Judiciário ampara vítimas de violência no lar
por Evelyn Soares
A instalação de uma nova realidade pela expansão do coronavírus aumentou os conflitos nos lares em todo o mundo. A “pandemia das sombras”, como rotula a ONU Mulheres, é cada vez mais revelada em pesquisas. A casa, que deveria ser refúgio e porto seguro, virou local de agressões e feminicídios. Como única forma de prevenção comprovada ao coronavírus, o isolamento social criou as condições perfeitas para que a vítima esteja em contato constante com o agressor. A 8ª Pesquisa Nacional sobre Violência Doméstica e Familiar, feita pelo Senado em 2019, atesta esta proximidade. Em 41% dos casos de violência, o marido, namorado ou companheiro da mulher é o autor.

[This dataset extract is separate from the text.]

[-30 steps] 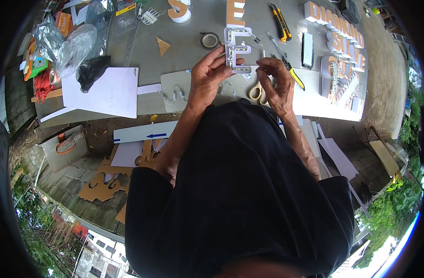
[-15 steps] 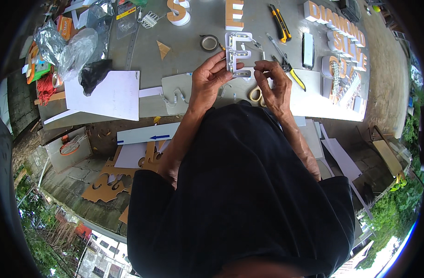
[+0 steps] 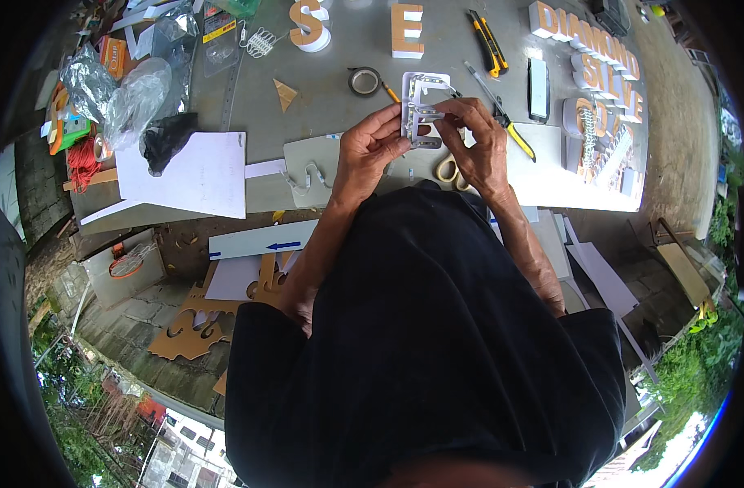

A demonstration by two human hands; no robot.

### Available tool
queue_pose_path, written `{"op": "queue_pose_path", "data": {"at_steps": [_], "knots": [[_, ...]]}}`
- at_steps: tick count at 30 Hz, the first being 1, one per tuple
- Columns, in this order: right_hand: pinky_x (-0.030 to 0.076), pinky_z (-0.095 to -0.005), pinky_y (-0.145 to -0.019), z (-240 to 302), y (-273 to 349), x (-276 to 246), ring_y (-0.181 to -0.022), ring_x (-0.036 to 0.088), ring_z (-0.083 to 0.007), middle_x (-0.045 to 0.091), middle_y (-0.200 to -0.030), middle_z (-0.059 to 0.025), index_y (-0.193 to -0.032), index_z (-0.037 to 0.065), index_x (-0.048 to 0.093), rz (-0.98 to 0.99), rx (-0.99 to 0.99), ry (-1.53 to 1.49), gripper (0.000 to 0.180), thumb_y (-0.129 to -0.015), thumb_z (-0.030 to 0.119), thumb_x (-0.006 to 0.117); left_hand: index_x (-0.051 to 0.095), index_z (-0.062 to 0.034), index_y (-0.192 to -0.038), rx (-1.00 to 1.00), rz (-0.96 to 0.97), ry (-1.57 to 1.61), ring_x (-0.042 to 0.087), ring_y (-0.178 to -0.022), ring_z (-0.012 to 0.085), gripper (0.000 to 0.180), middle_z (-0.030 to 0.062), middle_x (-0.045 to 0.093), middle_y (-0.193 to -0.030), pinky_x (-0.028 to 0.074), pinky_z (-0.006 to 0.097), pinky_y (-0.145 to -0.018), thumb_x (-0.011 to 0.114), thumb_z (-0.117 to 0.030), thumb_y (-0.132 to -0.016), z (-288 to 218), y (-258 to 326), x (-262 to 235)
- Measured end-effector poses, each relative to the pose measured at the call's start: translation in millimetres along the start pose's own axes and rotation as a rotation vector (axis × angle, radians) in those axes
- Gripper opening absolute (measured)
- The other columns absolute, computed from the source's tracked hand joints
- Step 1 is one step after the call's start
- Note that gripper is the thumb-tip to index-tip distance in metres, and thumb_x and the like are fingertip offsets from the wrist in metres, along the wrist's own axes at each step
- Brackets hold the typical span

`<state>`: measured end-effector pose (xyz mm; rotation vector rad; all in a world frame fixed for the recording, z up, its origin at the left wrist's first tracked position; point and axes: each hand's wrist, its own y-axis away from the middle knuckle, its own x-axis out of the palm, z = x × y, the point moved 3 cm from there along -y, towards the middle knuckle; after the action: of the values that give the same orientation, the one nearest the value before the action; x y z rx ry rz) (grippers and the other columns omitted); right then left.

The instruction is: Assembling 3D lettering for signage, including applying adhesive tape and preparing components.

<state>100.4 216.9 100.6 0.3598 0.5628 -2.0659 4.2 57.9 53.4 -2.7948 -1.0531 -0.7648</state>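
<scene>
My left hand (image 3: 370, 153) grips the left side of a white, E-shaped sign letter (image 3: 407, 89), held tilted above the table. A strip of small LEDs (image 3: 430, 82) runs inside the letter's outline. My right hand (image 3: 478, 142) is closed in a pinch at the letter's middle bar, on the LED strip as far as shows; its fingers partly cover the spot. Short wire ends (image 3: 453, 91) stick out at the letter's upper right. Just below my right hand lie scissors with cream handles (image 3: 446, 168), partly hidden by it.
On the grey table (image 3: 331, 81) lie a roll of black tape (image 3: 364, 80), a yellow cutter (image 3: 490, 49), yellow-handled pliers (image 3: 518, 140) and a phone (image 3: 539, 89). Finished brown-faced letters (image 3: 408, 32) stand at the back and right. Plastic bags (image 3: 136, 89) crowd the left.
The letter has come slightly nearer to me. My right hand has moved left from beside the letter onto its middle bar. My left hand keeps its grip.
</scene>
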Motion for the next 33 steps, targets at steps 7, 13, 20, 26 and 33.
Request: {"op": "queue_pose_path", "data": {"at_steps": [7, 13, 20, 26, 33], "knots": [[0.057, -0.0349, -0.075, -4.8, -2.7, -1.1, -0.089, 0.072, -0.0258, 0.070, -0.099, -0.0115, -0.108, 0.004, 0.071, 0.017, -0.091, 0.071, 0.022, -0.088, -0.005, 0.071, 0.047, 0.0084, -0.144, -0.057, -0.012, 0.020, 0.068, -0.119, 0.0291, 0.051, 0.0209, 0.066, -0.130, 0.057, 0.031, -0.095, 0.061, 0.010, -0.095, -1.2, -0.3, 1.5], [0.058, -0.0343, -0.075, -10.5, 0.4, -0.6, -0.088, 0.073, -0.0246, 0.071, -0.099, -0.0106, -0.106, 0.004, 0.072, 0.040, 0.001, 0.027, 0.019, -0.088, -0.004, 0.070, 0.049, 0.0079, -0.142, -0.109, -0.018, 0.070, 0.069, -0.115, 0.0282, 0.047, 0.0203, 0.068, -0.126, 0.058, 0.033, -0.095, 0.060, 0.005, -0.096, -0.9, -0.8, 2.7], [0.058, -0.0326, -0.071, -9.2, 9.7, 9.8, -0.083, 0.073, -0.0224, 0.071, -0.099, -0.0097, -0.105, 0.004, 0.071, 0.065, 0.013, 0.001, 0.020, -0.087, -0.004, 0.072, 0.066, 0.0074, -0.116, -0.256, -0.191, -0.046, 0.072, -0.090, 0.0165, 0.033, 0.0133, 0.074, -0.100, 0.060, 0.031, -0.081, 0.072, -0.018, -0.096, 0.5, -11.7, -0.1], [0.057, -0.0317, -0.070, -5.4, 12.9, 12.9, -0.082, 0.072, -0.0203, 0.070, -0.100, -0.0095, -0.107, 0.004, 0.070, 0.099, 0.030, 0.016, 0.022, -0.088, -0.005, 0.072, 0.068, 0.0062, -0.106, -0.219, -0.230, -0.126, 0.071, -0.081, 0.0135, 0.025, 0.0108, 0.074, -0.091, 0.059, 0.029, -0.071, 0.072, -0.017, -0.096, 9.8, -13.0, -2.2], [0.057, -0.0352, -0.069, -1.0, 14.9, 14.7, -0.079, 0.071, -0.0233, 0.069, -0.100, -0.0108, -0.111, 0.005, 0.070, 0.168, -0.045, 0.067, 0.025, -0.088, -0.004, 0.072, 0.065, 0.0048, -0.110, -0.204, -0.175, -0.074, 0.073, -0.080, 0.0171, 0.027, 0.0107, 0.073, -0.094, 0.060, 0.030, -0.070, 0.068, -0.020, -0.100, 4.9, -10.4, 1.3]]}}
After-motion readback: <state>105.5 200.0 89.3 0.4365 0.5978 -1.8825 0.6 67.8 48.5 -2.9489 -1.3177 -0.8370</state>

O Fórum Brasileiro de Segurança Pública indicou o aumento de 22,2% nos casos de feminicídio em março e abril deste ano. Para piorar, há interferência criminosa em um dos poucos meios de comunicação. O Projeto Justiceiras apontou que 23% dos homens violentos têm acesso ao celular da vítima, o que dificulta o contato com amigos e parentes, além do acesso a meios de denúncia.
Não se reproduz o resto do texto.